### What to work on:
All of the data below is to be returned unaltered.

==============================

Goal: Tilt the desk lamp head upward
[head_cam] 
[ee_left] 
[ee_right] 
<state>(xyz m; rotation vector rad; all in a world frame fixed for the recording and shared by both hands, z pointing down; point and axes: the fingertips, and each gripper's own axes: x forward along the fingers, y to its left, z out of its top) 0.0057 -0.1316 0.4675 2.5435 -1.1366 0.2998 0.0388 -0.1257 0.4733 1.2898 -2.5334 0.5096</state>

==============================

### Solution to this problem:
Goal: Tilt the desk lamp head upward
[head_cam] 
[ee_left] 
[ee_right] 
<state>(xyz m; rotation vector rad; all in a world frame fixed for the recording and shared by both hands, z pointing down; point and axes: the fingertips, and each gripper's own axes: x forward along the fingers, y to its left, z out of its top) 0.0057 -0.1316 0.4675 2.5435 -1.1366 0.2998 0.0388 -0.1257 0.4733 1.2898 -2.5334 0.5096</state>

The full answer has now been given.